_SUPPLIED INFORMATION:_
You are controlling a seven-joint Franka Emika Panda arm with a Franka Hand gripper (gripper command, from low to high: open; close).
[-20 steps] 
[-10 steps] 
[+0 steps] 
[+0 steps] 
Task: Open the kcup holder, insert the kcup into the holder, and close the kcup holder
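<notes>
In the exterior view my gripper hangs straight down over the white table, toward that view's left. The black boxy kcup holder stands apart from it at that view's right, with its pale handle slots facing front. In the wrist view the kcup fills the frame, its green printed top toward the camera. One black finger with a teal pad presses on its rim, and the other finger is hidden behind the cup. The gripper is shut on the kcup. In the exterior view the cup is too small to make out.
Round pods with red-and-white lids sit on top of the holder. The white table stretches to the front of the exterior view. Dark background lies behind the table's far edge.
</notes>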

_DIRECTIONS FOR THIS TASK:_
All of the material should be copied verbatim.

_ANSWER BOX:_
You are controlling a seven-joint Franka Emika Panda arm with a Franka Hand gripper (gripper command, from low to high: open; close).
[-20 steps] 
[-10 steps] 
[+0 steps] 
[+0 steps] 
Task: Open the kcup holder, insert the kcup into the holder, and close the kcup holder
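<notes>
In the exterior view my gripper hangs straight down over the white table, toward that view's left. The black boxy kcup holder stands apart from it at that view's right, with its pale handle slots facing front. In the wrist view the kcup fills the frame, its green printed top toward the camera. One black finger with a teal pad presses on its rim, and the other finger is hidden behind the cup. The gripper is shut on the kcup. In the exterior view the cup is too small to make out.
Round pods with red-and-white lids sit on top of the holder. The white table stretches to the front of the exterior view. Dark background lies behind the table's far edge.
</notes>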

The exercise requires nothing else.